In our machine learning or data science projects when we work with the Pandas library, we majorly focus on the handling of dataframes. In a lot of scenarios apart from the general view of dataframes, we look for alternative views or sometimes have to sort the data. In this tutorial, we will be learning about pandas functions of crosstab(), sample(), and sort_values() that can help us to represent the dataframes in alternative ways for getting for insights.

We will commence this tutorial by importing the pandas library.

import pandas as pd

Pandas Crosstab : crosstab()

By using crosstab() function, we can compute cross-tabulation of two or more different factors.

Syntax

pandas.crosstab(index,columns,values=None,rownames,colnames,dropna)

index : array-like, Series, or list of arrays/Series – These values are used for grouping in the rows.

columns : array-like, Series, or list of arrays/Series – The values are used for grouping in the columns.

values : array-like,optional – The are the array of values used for aggregating.

rownames : sequence,optional – It is used for matching number of row arrays passed.

colnames : sequence,optional – It is used for matching number of column arrays passed.

dropna : bool,default True – This parameter ensures that columns with NaN values are not considered.

The result of this function is a dataframe with the cross-tabulation of data.

Example 1: Simple example of pandas crosstab function

Here three arrays are built and then using pandas crosstab function, we are viewing these arrays in different ways.

import numpy as np

a = np.array(["mango", "mango", "mango", "mango", "orange", "orange",
              "orange", "orange", "mango", "mango", "mango"], dtype=object)

a

array(['mango', 'mango', 'mango', 'mango', 'orange', 'orange', 'orange',
       'orange', 'mango', 'mango', 'mango'], dtype=object)

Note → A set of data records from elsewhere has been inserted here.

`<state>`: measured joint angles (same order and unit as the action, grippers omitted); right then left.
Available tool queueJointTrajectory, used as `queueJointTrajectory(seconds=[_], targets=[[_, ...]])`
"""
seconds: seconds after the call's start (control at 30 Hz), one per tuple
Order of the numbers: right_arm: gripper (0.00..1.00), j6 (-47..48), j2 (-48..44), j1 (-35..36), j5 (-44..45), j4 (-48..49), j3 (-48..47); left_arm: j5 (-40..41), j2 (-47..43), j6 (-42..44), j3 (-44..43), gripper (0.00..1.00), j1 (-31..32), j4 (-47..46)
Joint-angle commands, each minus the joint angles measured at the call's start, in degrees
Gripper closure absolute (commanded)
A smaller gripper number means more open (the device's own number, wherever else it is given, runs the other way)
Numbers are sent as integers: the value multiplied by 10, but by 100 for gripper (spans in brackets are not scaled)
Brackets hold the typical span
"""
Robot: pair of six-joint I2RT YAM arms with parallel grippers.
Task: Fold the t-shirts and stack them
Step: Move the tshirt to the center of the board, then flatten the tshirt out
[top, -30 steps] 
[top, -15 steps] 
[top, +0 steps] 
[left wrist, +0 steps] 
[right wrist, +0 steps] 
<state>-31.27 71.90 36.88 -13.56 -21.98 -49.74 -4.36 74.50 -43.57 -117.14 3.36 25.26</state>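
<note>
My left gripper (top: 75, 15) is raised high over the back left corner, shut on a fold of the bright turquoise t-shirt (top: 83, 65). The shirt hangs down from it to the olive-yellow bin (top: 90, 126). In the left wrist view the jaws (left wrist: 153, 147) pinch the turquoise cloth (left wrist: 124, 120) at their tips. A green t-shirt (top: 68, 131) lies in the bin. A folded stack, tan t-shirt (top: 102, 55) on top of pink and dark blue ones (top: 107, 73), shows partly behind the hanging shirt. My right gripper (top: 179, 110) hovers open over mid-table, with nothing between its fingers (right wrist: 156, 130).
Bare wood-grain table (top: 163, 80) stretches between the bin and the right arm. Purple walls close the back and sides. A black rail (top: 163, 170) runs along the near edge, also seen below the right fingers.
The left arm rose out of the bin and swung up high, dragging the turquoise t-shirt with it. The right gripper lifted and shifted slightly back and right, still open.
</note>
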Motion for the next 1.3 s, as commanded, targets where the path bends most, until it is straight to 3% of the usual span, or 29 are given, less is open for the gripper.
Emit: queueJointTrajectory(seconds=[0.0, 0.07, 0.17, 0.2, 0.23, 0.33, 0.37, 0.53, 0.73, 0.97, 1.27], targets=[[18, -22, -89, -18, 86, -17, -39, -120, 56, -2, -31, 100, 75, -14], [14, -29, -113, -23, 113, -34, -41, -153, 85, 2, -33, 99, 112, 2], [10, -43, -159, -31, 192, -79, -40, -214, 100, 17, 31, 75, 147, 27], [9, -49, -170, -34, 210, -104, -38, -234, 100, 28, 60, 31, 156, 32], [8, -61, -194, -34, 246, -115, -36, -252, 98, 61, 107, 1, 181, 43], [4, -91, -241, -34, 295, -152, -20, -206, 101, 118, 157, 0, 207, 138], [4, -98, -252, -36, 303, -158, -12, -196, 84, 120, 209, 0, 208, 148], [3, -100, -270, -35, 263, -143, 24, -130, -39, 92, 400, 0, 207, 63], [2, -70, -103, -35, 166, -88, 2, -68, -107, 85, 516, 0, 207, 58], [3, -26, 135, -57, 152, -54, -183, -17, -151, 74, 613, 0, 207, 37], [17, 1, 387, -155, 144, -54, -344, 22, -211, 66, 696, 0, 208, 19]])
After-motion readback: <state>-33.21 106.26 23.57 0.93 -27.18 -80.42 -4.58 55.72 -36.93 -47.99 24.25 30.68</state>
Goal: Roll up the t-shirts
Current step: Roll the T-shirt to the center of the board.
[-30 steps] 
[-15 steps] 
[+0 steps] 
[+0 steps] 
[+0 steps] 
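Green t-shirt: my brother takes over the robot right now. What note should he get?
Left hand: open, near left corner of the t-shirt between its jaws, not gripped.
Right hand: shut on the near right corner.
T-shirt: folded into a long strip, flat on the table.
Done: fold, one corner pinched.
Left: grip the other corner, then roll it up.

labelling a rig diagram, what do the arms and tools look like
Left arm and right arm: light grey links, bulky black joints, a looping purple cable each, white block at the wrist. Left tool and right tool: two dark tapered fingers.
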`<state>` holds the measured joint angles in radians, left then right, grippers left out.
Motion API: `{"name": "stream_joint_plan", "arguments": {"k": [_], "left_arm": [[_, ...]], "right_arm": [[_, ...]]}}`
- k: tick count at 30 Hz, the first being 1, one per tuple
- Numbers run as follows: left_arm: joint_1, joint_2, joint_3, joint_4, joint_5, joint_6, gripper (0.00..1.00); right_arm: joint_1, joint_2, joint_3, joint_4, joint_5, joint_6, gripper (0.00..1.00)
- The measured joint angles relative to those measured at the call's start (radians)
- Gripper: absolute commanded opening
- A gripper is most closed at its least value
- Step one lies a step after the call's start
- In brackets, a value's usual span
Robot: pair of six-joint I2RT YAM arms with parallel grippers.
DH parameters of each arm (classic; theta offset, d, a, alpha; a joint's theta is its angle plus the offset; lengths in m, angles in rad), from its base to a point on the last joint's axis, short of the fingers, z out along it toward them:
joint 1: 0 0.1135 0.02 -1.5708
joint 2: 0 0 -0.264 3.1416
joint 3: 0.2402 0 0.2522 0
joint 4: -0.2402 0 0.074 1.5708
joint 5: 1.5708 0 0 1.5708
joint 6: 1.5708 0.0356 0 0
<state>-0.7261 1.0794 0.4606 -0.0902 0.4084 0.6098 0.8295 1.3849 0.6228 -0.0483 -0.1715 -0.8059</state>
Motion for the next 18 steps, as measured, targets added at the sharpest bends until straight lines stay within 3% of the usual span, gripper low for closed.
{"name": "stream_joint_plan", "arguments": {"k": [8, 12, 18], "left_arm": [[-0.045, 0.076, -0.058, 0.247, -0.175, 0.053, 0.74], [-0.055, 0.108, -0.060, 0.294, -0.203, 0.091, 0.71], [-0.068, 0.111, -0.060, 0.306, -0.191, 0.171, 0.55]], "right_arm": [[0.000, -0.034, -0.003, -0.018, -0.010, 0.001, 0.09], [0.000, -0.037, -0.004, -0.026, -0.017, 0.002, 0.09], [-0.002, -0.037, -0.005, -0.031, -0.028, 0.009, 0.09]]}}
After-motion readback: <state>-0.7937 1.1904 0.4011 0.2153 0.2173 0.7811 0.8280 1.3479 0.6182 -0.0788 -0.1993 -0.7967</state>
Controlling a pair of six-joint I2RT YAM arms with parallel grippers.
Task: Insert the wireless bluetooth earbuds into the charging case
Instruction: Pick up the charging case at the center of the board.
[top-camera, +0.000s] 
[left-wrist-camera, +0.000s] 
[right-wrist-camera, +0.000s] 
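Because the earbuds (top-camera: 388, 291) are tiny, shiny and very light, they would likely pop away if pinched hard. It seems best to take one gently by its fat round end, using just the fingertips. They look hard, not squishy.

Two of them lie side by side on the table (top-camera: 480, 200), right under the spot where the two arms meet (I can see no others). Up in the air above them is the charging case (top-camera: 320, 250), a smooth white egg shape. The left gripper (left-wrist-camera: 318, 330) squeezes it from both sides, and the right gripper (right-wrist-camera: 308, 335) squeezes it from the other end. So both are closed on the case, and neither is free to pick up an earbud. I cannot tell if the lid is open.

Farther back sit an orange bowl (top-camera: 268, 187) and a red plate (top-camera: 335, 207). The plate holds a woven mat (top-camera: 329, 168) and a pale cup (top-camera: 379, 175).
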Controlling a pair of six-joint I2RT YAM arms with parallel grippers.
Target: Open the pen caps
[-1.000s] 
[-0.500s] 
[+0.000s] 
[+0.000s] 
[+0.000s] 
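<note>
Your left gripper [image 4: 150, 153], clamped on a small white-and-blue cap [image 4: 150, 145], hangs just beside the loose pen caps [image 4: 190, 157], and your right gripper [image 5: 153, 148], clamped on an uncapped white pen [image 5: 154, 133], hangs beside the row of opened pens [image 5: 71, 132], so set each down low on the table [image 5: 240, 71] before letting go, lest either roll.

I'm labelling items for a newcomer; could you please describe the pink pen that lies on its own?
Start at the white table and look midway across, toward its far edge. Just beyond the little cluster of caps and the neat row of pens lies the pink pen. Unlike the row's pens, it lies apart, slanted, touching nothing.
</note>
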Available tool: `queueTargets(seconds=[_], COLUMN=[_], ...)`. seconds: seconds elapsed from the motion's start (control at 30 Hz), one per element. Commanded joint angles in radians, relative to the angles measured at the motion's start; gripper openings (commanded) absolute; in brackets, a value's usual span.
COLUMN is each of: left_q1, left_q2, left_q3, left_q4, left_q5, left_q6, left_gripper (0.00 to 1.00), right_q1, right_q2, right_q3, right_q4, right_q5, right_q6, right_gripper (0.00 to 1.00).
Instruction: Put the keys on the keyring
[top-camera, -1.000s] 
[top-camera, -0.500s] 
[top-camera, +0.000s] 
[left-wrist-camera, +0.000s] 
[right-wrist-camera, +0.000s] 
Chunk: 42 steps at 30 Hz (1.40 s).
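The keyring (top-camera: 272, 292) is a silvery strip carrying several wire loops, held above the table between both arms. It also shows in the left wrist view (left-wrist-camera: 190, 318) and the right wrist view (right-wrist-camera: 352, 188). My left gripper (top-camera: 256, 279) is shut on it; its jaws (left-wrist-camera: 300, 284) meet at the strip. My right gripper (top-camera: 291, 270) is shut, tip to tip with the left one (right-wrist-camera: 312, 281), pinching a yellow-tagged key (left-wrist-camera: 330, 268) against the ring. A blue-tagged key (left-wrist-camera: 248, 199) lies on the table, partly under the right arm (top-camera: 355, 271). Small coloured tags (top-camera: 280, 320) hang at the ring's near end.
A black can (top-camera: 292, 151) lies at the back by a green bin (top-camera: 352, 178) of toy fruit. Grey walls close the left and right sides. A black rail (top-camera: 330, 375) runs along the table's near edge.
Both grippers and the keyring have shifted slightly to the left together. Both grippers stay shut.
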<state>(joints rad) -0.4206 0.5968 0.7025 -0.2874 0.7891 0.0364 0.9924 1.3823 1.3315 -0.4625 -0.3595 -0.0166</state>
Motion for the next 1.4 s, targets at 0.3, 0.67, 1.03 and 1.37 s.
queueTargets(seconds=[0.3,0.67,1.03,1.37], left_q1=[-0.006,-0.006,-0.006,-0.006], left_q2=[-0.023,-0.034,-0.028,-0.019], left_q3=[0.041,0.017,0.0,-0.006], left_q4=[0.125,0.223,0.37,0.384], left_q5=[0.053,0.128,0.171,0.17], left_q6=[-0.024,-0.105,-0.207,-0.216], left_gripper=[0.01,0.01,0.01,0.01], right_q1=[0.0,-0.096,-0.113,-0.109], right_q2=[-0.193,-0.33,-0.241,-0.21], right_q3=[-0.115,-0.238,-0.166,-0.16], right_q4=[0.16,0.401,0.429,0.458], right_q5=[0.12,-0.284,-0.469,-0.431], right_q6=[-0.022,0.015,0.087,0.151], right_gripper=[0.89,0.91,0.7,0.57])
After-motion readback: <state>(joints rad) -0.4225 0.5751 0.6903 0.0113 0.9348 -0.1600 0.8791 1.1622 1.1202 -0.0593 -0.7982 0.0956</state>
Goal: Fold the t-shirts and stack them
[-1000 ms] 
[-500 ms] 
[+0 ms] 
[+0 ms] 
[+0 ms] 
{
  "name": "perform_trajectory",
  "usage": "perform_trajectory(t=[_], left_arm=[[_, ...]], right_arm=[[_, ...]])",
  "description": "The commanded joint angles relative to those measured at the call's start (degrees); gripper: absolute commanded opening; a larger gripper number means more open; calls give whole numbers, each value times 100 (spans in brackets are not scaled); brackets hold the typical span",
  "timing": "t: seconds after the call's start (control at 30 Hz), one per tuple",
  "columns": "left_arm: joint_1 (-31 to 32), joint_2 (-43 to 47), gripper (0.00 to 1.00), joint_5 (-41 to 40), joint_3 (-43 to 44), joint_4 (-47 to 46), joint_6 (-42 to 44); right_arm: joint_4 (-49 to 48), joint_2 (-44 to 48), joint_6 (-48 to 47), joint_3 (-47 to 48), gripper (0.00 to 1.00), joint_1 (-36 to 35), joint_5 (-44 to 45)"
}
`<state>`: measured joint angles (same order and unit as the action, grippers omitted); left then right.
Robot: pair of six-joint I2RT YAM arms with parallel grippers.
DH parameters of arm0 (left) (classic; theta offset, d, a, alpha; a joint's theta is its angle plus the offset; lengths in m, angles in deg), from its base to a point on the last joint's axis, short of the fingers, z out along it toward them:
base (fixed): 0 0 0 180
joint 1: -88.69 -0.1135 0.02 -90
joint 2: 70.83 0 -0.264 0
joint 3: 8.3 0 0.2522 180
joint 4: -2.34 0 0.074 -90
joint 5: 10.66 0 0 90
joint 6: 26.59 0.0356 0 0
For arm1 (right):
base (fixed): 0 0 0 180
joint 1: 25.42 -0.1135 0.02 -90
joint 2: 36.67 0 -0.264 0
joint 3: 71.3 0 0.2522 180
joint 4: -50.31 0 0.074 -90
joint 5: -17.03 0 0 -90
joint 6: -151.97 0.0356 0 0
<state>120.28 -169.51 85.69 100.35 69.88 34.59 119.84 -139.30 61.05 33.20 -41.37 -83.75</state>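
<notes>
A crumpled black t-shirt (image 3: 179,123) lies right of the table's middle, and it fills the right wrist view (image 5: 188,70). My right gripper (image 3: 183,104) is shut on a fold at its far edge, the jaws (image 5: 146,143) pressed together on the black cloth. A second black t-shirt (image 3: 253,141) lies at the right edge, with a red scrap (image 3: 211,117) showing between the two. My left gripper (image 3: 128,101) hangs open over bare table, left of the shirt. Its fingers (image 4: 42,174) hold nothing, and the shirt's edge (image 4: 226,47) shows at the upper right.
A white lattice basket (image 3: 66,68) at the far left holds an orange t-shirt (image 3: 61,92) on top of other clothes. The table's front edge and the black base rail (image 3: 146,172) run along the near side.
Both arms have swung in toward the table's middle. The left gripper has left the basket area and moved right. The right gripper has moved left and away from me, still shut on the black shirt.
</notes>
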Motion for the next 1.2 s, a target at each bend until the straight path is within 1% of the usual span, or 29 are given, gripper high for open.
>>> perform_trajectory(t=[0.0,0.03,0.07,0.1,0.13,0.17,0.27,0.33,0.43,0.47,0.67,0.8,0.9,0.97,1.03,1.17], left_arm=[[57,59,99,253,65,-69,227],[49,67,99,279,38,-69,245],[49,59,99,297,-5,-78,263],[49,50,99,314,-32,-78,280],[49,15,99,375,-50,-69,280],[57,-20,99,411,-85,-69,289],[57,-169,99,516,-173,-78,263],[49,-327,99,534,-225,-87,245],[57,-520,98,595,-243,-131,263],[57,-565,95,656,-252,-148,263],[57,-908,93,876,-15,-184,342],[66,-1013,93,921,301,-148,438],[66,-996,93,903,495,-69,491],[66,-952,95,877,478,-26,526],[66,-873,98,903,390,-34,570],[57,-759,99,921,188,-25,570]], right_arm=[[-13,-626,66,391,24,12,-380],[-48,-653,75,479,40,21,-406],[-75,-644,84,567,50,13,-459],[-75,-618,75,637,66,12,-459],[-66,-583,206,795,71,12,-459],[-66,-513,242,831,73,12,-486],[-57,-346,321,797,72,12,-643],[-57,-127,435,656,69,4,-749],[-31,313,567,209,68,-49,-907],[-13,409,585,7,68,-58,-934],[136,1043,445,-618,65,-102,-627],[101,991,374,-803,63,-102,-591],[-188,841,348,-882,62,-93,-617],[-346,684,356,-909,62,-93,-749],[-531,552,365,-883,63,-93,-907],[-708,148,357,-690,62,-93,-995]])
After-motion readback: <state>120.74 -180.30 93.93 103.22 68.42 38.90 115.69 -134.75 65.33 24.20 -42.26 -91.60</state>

b = np.array(["one", "one", "one", "two", "one", "one",
               "one", "two", "two", "two", "one"], dtype=object)

b

array(['one', 'one', 'one', 'two', 'one', 'one', 'one', 'two', 'two',
       'two', 'one'], dtype=object)

c = np.array(["watermelon", "watermelon", "strawberry", "watermelon", "watermelon", "strawberry",
               "strawberry", "watermelon", "strawberry", "strawberry", "strawberry"],dtype=object)

c

array(['watermelon', 'watermelon', 'strawberry', 'watermelon',
       'watermelon', 'strawberry', 'strawberry', 'watermelon',
       'strawberry', 'strawberry', 'strawberry'], dtype=object)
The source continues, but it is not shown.